## HOW TO COMPLETE THIS TASK
Every line between the top of the data below and the line with "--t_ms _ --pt", both ends included, must be retyped exactly.

SUPPLIED INFORMATION START

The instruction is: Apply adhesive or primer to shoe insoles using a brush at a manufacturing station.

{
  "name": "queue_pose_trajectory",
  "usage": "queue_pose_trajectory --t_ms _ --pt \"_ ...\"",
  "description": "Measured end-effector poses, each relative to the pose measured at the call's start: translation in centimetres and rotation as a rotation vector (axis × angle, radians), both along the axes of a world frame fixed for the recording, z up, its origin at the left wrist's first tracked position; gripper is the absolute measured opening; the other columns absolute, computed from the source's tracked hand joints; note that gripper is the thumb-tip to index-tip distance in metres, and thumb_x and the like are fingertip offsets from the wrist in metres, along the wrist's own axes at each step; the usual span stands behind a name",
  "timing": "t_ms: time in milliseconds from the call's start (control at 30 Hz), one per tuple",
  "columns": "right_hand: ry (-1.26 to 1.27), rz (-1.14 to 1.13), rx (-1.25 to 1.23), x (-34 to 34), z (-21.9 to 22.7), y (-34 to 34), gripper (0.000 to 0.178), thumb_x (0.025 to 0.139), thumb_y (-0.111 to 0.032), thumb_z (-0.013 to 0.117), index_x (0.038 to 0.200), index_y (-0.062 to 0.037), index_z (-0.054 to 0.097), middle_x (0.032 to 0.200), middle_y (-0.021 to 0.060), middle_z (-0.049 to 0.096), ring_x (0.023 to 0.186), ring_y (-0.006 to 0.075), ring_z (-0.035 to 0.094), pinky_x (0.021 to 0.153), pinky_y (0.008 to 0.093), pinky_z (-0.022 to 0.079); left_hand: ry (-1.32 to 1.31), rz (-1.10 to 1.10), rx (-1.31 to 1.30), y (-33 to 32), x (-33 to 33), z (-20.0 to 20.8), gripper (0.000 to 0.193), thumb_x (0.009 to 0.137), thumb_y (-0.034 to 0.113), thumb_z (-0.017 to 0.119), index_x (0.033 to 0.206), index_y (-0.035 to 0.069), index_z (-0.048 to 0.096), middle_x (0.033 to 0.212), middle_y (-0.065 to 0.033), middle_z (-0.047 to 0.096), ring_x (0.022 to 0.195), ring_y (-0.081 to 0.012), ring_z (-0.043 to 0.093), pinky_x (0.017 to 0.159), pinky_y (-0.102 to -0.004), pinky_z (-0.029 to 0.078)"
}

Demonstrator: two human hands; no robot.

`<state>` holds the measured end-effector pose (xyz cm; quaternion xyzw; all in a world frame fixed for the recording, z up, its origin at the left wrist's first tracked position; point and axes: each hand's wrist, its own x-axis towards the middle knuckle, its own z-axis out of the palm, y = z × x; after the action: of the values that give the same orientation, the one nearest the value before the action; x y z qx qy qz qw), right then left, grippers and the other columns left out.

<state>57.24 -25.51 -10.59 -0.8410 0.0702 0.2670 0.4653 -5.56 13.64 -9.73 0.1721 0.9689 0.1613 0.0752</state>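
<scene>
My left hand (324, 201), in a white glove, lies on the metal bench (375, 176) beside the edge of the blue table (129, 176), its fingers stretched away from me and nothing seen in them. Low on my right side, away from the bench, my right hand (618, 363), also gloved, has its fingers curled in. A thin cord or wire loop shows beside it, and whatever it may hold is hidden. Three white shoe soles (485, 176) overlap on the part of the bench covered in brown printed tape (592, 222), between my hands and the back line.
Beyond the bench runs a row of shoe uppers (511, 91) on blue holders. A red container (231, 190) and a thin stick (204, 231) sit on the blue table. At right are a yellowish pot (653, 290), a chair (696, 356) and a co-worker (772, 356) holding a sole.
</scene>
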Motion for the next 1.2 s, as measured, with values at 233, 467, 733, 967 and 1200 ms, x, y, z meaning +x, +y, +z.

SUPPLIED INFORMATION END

## TASK RESULT
The instruction is: Apply adhesive or primer to shoe insoles using a brush at a manufacturing station.

{
  "name": "queue_pose_trajectory",
  "usage": "queue_pose_trajectory --t_ms _ --pt \"_ ...\"",

The answer requires nothing more.